### Task objective
Please print exactly the lines running from the one that contains "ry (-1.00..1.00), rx" to the end of the data, with both lines included.

### Dataset content
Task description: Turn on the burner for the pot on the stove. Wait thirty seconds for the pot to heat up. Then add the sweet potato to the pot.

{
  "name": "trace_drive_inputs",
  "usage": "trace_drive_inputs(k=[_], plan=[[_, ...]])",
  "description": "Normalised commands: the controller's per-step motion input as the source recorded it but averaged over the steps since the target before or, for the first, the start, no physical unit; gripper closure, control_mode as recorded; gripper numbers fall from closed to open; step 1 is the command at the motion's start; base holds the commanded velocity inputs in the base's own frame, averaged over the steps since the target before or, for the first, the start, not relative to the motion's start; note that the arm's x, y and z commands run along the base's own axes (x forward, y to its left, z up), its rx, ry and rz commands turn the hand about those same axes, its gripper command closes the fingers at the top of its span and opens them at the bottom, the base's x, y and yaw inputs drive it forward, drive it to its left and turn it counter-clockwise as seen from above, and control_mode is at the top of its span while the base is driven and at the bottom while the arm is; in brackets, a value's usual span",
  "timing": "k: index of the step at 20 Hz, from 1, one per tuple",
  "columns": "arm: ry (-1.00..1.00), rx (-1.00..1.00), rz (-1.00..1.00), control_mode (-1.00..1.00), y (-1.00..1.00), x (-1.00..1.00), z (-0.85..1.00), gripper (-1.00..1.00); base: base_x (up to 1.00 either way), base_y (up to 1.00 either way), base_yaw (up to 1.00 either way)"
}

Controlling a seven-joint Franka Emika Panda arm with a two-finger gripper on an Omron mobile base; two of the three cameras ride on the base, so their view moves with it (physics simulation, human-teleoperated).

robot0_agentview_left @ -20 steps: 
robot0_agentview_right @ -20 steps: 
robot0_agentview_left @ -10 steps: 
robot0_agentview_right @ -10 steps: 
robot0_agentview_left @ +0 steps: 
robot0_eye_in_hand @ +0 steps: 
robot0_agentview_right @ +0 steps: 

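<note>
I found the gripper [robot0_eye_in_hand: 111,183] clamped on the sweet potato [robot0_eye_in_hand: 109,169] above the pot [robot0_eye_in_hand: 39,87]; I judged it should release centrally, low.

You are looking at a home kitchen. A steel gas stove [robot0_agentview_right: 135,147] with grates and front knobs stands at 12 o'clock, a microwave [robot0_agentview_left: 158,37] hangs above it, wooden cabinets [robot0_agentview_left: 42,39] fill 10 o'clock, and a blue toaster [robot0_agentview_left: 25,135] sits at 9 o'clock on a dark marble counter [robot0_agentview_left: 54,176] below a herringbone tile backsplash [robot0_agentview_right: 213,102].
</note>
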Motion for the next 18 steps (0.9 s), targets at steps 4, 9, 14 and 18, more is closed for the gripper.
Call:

### Result of this task
  "columns": "arm: ry (-1.00..1.00), rx (-1.00..1.00), rz (-1.00..1.00), control_mode (-1.00..1.00), y (-1.00..1.00), x (-1.00..1.00), z (-0.85..1.00), gripper (-1.00..1.00); base: base_x (up to 1.00 either way), base_y (up to 1.00 either way), base_yaw (up to 1.00 either way)"
}

Controlling a seven-joint Franka Emika Panda arm with a two-finger gripper on an Omron mobile base; two of the three cameras ride on the base, so their view moves with it (physics simulation, human-teleoperated).

robot0_agentview_left @ -20 steps: 
robot0_agentview_right @ -20 steps: 
robot0_agentview_left @ -10 steps: 
robot0_agentview_right @ -10 steps: 
robot0_agentview_left @ +0 steps: 
robot0_eye_in_hand @ +0 steps: 
robot0_agentview_right @ +0 steps: 

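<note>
I found the gripper [robot0_eye_in_hand: 111,183] clamped on the sweet potato [robot0_eye_in_hand: 109,169] above the pot [robot0_eye_in_hand: 39,87]; I judged it should release centrally, low.

You are looking at a home kitchen. A steel gas stove [robot0_agentview_right: 135,147] with grates and front knobs stands at 12 o'clock, a microwave [robot0_agentview_left: 158,37] hangs above it, wooden cabinets [robot0_agentview_left: 42,39] fill 10 o'clock, and a blue toaster [robot0_agentview_left: 25,135] sits at 9 o'clock on a dark marble counter [robot0_agentview_left: 54,176] below a herringbone tile backsplash [robot0_agentview_right: 213,102].
</note>
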Motion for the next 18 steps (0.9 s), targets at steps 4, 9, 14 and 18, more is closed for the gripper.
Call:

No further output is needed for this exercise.